### Required action
Restate word for word the lines below from the one that has "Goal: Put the" through the one that has "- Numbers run", keeping both and dropping all pictures.

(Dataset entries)
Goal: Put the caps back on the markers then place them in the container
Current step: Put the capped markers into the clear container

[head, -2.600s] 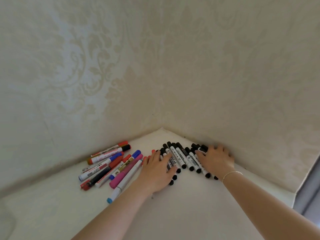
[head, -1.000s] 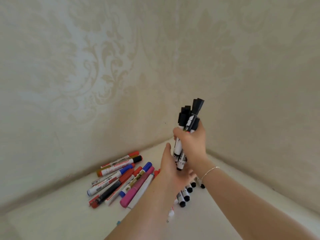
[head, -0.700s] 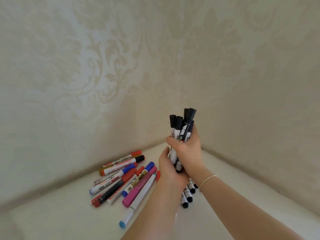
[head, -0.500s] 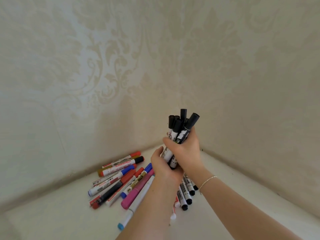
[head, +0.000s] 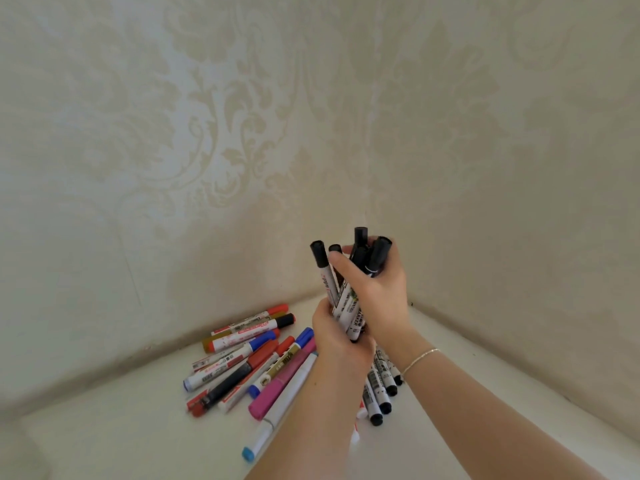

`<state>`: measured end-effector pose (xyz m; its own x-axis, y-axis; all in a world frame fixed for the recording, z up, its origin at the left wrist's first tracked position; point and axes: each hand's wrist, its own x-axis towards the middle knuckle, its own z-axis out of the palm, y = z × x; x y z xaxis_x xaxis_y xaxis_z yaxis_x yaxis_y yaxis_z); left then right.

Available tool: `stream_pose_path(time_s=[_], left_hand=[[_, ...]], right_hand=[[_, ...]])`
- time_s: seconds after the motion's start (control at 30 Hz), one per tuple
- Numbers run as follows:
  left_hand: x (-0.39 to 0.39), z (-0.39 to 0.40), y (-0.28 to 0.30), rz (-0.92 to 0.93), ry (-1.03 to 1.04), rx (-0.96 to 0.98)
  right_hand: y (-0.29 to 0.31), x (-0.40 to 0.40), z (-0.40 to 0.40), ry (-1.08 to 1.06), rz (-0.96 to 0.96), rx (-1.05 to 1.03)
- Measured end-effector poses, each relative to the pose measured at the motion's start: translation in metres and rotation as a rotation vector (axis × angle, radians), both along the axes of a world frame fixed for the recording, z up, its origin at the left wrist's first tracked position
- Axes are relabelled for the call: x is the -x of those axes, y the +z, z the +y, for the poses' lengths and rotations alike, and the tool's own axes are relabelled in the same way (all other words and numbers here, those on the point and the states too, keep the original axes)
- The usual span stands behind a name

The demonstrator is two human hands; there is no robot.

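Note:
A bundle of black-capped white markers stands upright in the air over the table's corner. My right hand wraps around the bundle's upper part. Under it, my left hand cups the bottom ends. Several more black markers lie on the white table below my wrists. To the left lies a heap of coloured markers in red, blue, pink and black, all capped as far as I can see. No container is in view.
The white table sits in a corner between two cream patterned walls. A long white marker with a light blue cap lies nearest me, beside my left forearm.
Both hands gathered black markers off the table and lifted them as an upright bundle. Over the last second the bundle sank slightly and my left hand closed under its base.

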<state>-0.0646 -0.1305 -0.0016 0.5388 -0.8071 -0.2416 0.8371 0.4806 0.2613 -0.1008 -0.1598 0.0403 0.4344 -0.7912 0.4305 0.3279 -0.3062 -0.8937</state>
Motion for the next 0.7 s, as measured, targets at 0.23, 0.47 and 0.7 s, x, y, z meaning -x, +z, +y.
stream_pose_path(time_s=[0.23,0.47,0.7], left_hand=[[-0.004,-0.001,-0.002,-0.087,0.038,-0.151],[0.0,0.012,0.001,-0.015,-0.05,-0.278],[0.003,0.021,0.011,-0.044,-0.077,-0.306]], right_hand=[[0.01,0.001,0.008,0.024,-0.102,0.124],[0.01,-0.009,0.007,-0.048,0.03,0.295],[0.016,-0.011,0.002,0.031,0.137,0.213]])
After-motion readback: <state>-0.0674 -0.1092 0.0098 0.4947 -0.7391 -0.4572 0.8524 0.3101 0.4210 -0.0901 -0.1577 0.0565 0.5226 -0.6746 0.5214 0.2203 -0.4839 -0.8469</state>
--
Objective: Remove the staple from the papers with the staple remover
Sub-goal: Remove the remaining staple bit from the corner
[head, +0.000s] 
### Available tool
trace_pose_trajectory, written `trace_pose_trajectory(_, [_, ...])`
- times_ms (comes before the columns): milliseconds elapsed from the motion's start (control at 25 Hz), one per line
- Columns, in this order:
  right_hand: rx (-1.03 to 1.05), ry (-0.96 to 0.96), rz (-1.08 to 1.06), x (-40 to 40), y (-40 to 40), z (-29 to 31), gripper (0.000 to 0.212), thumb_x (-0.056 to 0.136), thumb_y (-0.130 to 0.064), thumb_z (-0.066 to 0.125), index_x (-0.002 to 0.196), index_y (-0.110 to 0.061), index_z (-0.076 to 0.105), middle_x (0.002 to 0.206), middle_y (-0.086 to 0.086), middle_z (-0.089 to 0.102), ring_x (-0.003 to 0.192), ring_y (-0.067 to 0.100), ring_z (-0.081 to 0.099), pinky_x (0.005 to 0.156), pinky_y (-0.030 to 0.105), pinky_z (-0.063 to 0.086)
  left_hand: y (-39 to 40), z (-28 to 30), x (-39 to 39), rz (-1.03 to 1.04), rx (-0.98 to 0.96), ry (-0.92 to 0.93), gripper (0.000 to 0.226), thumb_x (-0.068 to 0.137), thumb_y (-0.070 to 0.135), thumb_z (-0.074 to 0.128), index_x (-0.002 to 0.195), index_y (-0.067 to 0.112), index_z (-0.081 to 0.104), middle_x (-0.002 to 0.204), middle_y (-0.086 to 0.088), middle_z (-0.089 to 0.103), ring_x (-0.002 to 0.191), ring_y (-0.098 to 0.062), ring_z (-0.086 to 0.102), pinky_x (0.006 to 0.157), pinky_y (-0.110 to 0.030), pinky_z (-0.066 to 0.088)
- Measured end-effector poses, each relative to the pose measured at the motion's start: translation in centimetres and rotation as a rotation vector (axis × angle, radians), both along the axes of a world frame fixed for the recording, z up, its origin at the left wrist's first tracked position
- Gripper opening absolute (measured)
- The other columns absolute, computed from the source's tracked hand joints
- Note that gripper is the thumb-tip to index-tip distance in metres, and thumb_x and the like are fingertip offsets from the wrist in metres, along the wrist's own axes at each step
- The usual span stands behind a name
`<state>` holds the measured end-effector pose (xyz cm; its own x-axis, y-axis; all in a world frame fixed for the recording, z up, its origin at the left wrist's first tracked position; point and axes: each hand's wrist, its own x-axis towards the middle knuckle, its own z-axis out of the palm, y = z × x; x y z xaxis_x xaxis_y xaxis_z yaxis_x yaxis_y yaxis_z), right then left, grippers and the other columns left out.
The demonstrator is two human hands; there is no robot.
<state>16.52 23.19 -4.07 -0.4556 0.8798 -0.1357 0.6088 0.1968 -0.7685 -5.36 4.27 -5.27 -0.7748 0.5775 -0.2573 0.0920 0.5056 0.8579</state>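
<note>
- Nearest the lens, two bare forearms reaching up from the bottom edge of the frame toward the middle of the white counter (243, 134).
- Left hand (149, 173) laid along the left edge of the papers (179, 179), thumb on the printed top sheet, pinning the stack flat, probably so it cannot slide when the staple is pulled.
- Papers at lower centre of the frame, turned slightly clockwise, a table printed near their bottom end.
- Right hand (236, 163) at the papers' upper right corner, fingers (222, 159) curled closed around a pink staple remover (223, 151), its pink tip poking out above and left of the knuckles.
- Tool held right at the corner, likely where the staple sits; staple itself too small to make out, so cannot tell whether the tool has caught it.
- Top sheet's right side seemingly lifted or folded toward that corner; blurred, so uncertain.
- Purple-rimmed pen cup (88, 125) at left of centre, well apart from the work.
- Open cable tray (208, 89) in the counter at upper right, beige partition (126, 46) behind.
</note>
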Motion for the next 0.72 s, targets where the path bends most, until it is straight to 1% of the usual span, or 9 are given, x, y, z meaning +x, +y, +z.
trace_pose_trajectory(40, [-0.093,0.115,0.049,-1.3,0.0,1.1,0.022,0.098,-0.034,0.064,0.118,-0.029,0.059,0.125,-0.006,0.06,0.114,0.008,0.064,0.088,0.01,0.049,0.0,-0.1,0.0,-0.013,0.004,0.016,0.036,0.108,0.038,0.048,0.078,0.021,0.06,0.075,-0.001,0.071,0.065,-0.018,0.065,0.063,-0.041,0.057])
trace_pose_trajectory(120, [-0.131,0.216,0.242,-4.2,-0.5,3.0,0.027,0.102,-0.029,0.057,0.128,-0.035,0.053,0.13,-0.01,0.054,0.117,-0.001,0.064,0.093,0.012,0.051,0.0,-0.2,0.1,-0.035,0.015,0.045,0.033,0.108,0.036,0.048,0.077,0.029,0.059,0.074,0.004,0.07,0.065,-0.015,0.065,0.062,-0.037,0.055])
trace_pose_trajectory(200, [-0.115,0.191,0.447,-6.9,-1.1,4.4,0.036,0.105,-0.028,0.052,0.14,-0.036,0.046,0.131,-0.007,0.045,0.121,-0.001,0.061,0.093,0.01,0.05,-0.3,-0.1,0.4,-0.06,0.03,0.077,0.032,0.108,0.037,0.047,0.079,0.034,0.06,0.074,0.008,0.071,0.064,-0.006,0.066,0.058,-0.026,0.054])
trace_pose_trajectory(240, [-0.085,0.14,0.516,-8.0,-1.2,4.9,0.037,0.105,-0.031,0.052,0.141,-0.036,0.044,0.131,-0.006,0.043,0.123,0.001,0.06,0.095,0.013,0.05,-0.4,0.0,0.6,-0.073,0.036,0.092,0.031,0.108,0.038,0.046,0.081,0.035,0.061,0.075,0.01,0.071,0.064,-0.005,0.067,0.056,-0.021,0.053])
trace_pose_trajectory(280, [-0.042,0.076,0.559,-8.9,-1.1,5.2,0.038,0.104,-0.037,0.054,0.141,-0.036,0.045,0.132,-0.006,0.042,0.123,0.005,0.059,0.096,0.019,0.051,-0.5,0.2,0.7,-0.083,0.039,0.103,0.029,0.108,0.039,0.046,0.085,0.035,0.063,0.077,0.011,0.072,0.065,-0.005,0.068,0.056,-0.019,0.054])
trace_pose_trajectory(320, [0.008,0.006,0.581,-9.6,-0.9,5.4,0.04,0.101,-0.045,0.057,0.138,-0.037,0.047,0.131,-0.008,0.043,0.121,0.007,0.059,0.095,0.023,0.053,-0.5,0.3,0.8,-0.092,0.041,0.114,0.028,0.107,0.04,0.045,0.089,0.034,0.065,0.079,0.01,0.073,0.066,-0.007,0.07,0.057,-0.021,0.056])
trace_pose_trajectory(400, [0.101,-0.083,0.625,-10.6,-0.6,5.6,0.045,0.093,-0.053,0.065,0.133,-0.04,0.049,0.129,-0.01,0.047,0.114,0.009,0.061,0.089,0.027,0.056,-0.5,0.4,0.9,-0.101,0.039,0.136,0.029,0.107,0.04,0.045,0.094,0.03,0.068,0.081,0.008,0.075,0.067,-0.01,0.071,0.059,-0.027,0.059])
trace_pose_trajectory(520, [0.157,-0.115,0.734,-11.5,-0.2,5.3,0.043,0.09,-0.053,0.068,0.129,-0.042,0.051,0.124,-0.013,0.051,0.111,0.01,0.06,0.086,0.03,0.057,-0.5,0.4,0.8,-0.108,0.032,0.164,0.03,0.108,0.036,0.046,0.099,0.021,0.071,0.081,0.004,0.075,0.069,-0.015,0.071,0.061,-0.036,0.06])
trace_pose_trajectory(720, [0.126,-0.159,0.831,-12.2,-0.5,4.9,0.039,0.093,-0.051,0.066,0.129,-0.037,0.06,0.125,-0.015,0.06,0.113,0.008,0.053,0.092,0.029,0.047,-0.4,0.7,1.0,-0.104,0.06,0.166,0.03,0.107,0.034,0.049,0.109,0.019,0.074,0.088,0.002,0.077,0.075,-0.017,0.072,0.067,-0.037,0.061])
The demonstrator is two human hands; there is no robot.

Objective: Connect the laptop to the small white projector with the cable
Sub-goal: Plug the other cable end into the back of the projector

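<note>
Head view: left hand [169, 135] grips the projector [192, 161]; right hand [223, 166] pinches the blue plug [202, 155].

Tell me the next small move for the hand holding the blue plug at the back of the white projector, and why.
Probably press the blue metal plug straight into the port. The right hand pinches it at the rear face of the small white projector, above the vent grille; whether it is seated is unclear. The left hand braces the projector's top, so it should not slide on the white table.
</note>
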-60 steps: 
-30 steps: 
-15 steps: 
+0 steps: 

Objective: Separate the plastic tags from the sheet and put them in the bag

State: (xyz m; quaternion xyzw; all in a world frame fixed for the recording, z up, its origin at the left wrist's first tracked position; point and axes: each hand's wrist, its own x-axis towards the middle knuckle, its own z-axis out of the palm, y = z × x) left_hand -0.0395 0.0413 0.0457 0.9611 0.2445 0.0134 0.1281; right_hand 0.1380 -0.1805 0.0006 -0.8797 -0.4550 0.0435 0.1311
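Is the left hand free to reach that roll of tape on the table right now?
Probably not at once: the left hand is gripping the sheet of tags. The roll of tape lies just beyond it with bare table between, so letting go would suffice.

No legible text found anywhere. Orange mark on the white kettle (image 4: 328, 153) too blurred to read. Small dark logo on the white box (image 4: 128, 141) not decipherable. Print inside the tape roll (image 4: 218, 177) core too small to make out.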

### Your response
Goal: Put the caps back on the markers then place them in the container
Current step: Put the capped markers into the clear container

[head, -2.600s] 
[head, -1.000s] 
[head, -0.700s] 
[head, -0.500s] 
[head, +0.000s] 

`<state>`: measured end-effector pose (xyz m; its own x-axis, y-axis; all in a world frame fixed for the recording, z up, its origin at the left wrist's first tracked position; point and axes: each hand's wrist, its own x-axis towards the middle knuckle, its own z-axis out of the palm, y = z × x; x y z xaxis_x xaxis_y xaxis_z yaxis_x yaxis_y yaxis_z); left then right.

Available tool: `stream_pose_path(time_s=[_], left_hand=[[_, ...]], right_hand=[[_, ...]])`
- time_s: seconds after the motion's start (control at 30 Hz), one per tuple
- Numbers run as follows:

Nothing more will be written for this answer.